Abu Dhabi: Mexico seeks to continue bolster ties with the UAE and attract investments in some of the vital sectors of the economy including energy, infrastructure and tourism, the country’s ambassador to the UAE told Gulf News in an interview.
“We want more investments and we want to work very hard with the authorities in the UAE on this. Energy sector in Mexico among others could be ideal for investment especially after reforms to open the industry for foreign investment,” said Francisca Elizabeth Mendez Escobar.
Mexico, one of the world’s largest producers of oil with, current production of 2 million barrels per day, undertook reforms in the energy sector in 2013, ending state-owned oil firm Pemex’s monopoly on the oil and natural gas sector and opening the industry to greater foreign investment.
The reforms allowed for new contract models for exploration and production including licenses, production-sharing, profit-sharing, and service contracts, according to US-based Energy Information Administration (EIA).
“After energy reforms, [the] market is open. Now there are investments in Mexico from foreign companies in the upstream, downstream sectors. Pemex, which is our national company of oil is in contact with Mubadala and Abu Dhabi National Oil Company (Adnoc) for possibilities of investment,” ambassador Escobar said.
Mubadala Petroleum and Pemex signed an agreement last year to provide the basis for discussions between the two companies and their affiliates about potential opportunities in Mexico’s energy sector but there have been no developments since then, a Mubadala spokesperson told Gulf News. “There had been no material developments beyond last year’s Memorandum of Understanding, which acted as a framework for preliminary discussions”, the spokesperson said.
Adnoc did not get back to Gulf News when queried on investment opportunities in Mexico.
Currently, there are no UAE investments in the energy sector but there are investments in hotels, services, real estate and food amounting to $15 million and some investments in mutual funds, according to the embassy.
On the trade front, Mexico is looking to bolster bilateral trade between the two countries which currently stands at $500 million with Mexico exporting gold, agriculture products, vehicles to the UAE and the Latin American country importing iron, synthetic monofilaments and alloys from the UAE. This year, the country expects to break the trade record in food and beverages reaching $50 million in Mexican exports, a figure never seen before with a country in the Middle East, the Mexican embassy said.
“Trade is increasing a lot since the visit of our president Enrique Pena Nieto in January 2016. In almost five years, there has been a 100 per cent increase in bilateral trade between the two countries,” Escobar said. “We have signed thirteen agreements to boost trade between the two countries since last year. We are working hard in the regulatory framework and mechanism to attract investment in our country.”

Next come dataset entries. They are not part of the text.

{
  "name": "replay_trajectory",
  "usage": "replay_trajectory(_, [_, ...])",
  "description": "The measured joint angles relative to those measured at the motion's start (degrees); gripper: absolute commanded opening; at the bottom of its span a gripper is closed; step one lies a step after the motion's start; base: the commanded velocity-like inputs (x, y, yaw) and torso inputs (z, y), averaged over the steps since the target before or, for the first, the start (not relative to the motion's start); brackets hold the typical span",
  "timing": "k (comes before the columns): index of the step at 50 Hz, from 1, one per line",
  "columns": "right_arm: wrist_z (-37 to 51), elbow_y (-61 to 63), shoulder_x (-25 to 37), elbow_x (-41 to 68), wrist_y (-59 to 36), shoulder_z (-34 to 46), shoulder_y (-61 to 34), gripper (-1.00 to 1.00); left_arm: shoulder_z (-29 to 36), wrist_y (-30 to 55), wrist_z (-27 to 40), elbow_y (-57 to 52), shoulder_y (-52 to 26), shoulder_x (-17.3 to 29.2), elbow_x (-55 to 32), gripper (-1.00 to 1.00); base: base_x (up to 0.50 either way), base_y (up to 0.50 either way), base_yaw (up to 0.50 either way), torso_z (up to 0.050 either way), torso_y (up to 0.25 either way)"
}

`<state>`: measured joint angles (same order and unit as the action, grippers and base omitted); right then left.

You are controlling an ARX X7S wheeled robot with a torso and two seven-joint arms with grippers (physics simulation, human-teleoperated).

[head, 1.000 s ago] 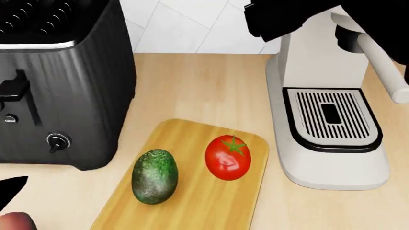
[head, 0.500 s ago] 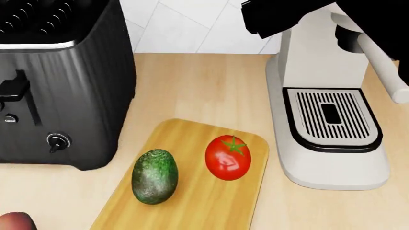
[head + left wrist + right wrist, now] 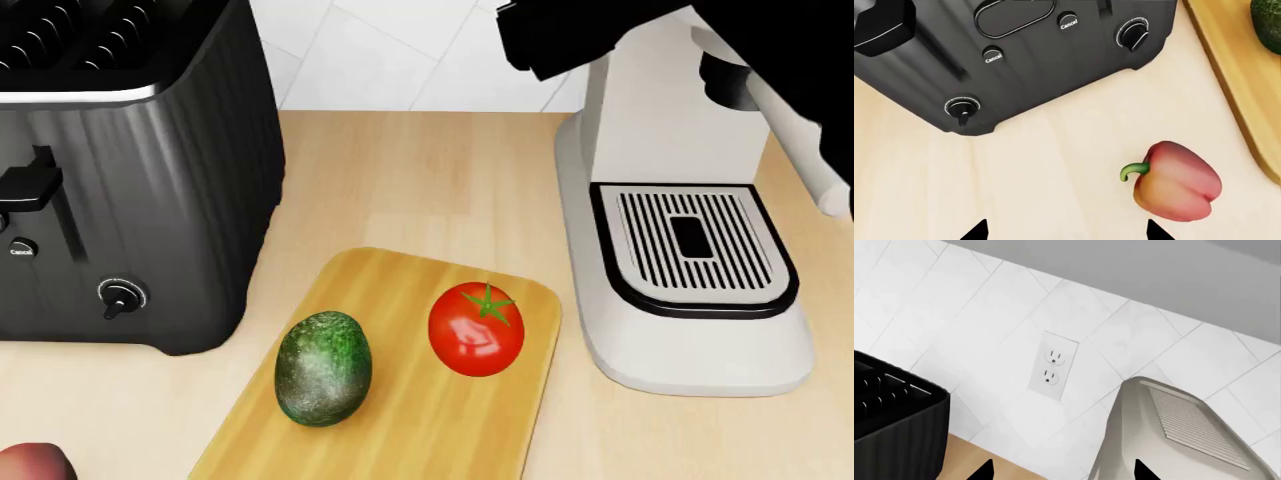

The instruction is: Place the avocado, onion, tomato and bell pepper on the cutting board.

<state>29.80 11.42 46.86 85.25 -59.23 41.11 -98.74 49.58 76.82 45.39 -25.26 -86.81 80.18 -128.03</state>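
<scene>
Avocado (image 3: 322, 368) and tomato (image 3: 475, 328) sit side by side on the cutting board (image 3: 400, 420), not touching. Bell pepper (image 3: 1177, 181) lies on the desk (image 3: 1054, 165) off the board's edge, near the black toaster (image 3: 1007, 50). Onion not in view. Left tool (image 3: 1066, 231) spread, above the desk beside the pepper, holding nothing. Right tool (image 3: 1062, 471) spread, raised, facing the tiled wall (image 3: 987, 315) and coffee machine (image 3: 694, 260).
</scene>
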Motion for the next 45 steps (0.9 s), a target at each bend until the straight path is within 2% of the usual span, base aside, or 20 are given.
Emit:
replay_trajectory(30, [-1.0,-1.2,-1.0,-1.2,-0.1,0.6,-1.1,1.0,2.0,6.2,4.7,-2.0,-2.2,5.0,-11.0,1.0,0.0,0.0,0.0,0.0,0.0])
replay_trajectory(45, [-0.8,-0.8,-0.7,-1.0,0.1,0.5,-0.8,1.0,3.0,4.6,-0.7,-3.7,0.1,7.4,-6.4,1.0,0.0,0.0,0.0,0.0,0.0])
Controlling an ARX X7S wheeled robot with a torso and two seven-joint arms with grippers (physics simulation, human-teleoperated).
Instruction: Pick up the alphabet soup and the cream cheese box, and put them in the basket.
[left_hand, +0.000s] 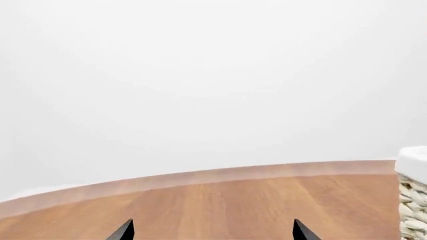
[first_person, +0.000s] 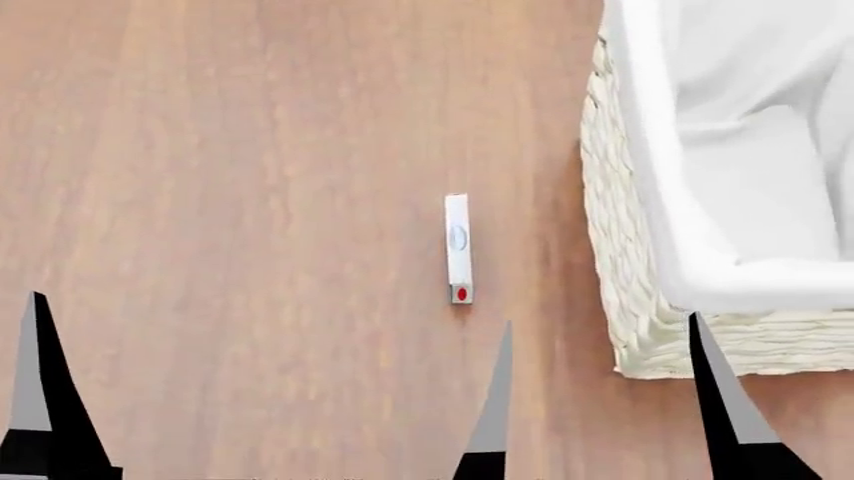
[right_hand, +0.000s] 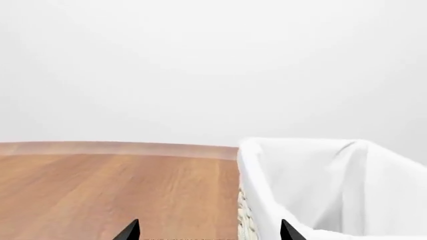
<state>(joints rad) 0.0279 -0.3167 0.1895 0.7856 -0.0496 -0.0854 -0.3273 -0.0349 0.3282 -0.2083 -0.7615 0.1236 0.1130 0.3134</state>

Thanks to structural reforms and macroeconomic stability, Mexico has received more than $156 billion in foreign direct investment in the last four-and-a-half years from across the globe, she added. “Only in the first seven months of 2017, $15.6 billion (FDI), 8.8 per cent more than the same period of the previous year, an average of $35 billion per year.”
Speaking on Nafta (North American Free Trade Agreement) negotiations, the ambassador said they will reach a “very useful agreement” that will aid the economic growth of Mexico.
“It is a great opportunity to renegotiate Nafta and we have reached a better condition for the new trade with the US and Canada. We are hopeful that we will reach a very useful agreement,” she said.
“Mexico and the US economy is integrated. More than 80 per cent of our trade is with the United States. New Nafta will help Mexico and its economic growth. It is in the interests of both the countries that we have a very good agreement.”